Viver
Palavra de Honra | O futuro passa por serem todos uma espécie de fénix depenada
Sal Nunkachov, fotógrafo e editor
- Já não há paciência... para demagogias e inacção, para treinadores de bancada e especialistas das redes sociais, toda a gente com as soluções na ponta da língua e as mãos nos bolsos. para pessoas que confundem o umbigo com o universo e que condicionam os outros, dispondo deles e usando-os como alavanca para as suas agendas egoemburrecidas.
- Detesto... o facto de termos de verificar os verificadores de factos, de sermos tratados como se fossemos indistinguíveis e ao mesmo tempo de haver uma afirmação pessoal que se anula na una voz da multidão aos berros em busca de um protagonismo. o especial dilui-se no marulhar de vozes, e não serve de nada gritar se está tudo aos berros.
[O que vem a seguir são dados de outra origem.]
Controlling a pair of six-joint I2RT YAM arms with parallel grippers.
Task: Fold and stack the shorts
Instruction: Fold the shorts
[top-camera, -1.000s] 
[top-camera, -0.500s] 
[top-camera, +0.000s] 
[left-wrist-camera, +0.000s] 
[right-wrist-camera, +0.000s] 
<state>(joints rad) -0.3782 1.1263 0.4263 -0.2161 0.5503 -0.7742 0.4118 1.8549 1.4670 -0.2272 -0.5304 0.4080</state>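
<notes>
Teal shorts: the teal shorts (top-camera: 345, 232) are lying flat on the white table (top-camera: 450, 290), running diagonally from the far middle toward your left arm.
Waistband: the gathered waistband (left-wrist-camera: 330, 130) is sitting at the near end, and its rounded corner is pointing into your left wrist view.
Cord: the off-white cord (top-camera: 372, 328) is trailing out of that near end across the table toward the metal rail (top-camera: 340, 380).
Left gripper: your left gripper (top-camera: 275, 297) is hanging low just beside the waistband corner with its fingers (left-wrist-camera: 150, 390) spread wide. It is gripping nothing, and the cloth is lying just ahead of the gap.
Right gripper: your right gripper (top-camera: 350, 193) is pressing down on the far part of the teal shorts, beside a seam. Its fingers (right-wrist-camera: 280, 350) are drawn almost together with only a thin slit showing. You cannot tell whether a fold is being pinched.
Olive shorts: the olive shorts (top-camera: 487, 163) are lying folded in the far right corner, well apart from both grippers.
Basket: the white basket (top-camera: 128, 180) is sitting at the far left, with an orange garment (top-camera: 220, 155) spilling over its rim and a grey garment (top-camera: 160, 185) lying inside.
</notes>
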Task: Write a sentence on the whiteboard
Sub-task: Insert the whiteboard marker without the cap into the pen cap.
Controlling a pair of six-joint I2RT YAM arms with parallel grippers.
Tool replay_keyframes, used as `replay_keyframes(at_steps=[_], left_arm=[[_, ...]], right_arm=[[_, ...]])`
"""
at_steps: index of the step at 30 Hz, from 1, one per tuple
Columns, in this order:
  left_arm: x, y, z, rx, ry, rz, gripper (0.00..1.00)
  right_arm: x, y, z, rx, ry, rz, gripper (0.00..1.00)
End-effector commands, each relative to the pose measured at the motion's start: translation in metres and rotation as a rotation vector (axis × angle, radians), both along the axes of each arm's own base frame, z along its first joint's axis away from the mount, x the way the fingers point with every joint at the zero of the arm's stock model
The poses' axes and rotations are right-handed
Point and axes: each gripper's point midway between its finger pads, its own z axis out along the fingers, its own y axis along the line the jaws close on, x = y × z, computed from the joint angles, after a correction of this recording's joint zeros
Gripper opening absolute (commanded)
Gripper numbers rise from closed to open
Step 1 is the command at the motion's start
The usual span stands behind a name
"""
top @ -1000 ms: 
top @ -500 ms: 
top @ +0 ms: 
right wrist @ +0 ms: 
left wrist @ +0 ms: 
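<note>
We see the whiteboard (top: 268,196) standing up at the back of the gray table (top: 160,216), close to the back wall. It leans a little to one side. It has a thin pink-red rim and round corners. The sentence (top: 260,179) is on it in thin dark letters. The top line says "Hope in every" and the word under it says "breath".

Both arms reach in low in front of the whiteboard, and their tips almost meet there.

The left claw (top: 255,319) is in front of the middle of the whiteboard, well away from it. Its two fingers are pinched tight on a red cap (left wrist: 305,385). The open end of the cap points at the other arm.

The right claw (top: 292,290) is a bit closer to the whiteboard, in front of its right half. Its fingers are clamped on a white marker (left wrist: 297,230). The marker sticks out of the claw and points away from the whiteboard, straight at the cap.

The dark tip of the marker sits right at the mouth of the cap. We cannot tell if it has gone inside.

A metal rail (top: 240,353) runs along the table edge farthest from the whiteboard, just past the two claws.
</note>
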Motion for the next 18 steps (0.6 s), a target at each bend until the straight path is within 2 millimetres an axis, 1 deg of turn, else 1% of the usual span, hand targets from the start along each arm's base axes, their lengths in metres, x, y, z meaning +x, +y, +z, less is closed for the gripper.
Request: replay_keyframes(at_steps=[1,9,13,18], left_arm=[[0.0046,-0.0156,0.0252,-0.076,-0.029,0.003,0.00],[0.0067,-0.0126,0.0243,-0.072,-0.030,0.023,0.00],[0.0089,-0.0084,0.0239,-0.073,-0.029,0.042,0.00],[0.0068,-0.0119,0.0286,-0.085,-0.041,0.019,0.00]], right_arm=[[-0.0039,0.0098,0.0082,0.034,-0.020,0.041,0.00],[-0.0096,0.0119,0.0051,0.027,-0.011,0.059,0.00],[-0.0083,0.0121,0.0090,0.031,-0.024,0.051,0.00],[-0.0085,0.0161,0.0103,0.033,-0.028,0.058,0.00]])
- A ideia... tem sido esquecida. a ideia chave, como conceito, como gérmino de feitura, como algo que frutifica e cresce, em regando, tem sido devotado a uma opção de segunda ou terceira, em detrimento dum programa pré desenhado para que tudo brilhe numa reminiscência pop de bola de espelho de vácuos vários, um fogo fátuo ideológico que, seguramente, não é nem pode ser ideal.
- Questiono-me se... não seria mais benéfico as estruturas base terem como missão fundamental ampliar o espectro do pensar e fazer, ao invés de nos especializar em bacharéis que só nos permitem ingressar num mestrado de nada, para exercer nesse mesmo ramo. a escola funcionar oposta a uma prisão e a responsabilidade cívica estar em todos e imputada aos autarcas que gerem as urbes e a toda a polis que a compõe.
- Adoro... a dialéctica, tantas vezes maltratada pelo empolar do ego. observar, durante uma conversa, a linguagem quase materializar no ar. desconstruir cirurgicamente as frases até restarem apenas palavras e repetir até delas restar apenas letras, quebrando a bagagem da narrativa, depois da semântica, e por fim da significação. e olhar os cacos do que foi, tentando perceber o que podem ser.
- Lembro-me tantas vezes... quantas o esqueço, para que a memória seja assim uma espécie de pulmão que infla e esvazia, permitindo o exercício da memória, que ao ficar ginasticada possa relembrar-nos quem somos quando é preciso e olvidarmos quando preciso for. lembro-me tantas vezes como tantas vozes, é este o diálogo com a fotografia viva que somos.
- Desejo secretamente... fazer um referendo comigo mesmo, não alcançando nenhuma decisão enquanto não houver um bem comum, com ou sem ajuda do público.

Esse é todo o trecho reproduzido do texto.